WHAT YOU WILL DO:
Read through the data, and wherever a line holds the word "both", write that line out.

EXERCISE DATA:
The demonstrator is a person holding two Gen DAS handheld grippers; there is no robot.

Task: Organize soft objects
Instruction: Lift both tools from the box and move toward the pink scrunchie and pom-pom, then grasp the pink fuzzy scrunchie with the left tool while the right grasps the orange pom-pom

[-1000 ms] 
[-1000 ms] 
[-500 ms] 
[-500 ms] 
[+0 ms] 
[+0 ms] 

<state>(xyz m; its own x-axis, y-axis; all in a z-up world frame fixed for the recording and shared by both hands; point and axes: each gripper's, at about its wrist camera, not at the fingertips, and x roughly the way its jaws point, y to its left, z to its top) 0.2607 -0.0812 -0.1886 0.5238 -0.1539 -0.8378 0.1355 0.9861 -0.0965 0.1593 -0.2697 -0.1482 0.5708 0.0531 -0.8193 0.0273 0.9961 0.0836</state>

TASK OUTPUT:
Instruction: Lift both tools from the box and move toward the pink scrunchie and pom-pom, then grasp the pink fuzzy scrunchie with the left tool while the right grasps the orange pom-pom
<state>(xyz m; its own x-axis, y-axis; all in a z-up world frame fixed for the recording and shared by both hands; point and axes: each gripper's, at about its wrist camera, not at the fingertips, and x roughly the way its jaws point, y to its left, z to its top) 0.2607 -0.0812 -0.1886 0.5238 -0.1539 -0.8378 0.1355 0.9861 -0.0965 0.1593 -0.2697 -0.1482 0.5708 0.0531 -0.8193 0.0273 0.9961 0.0836</state>

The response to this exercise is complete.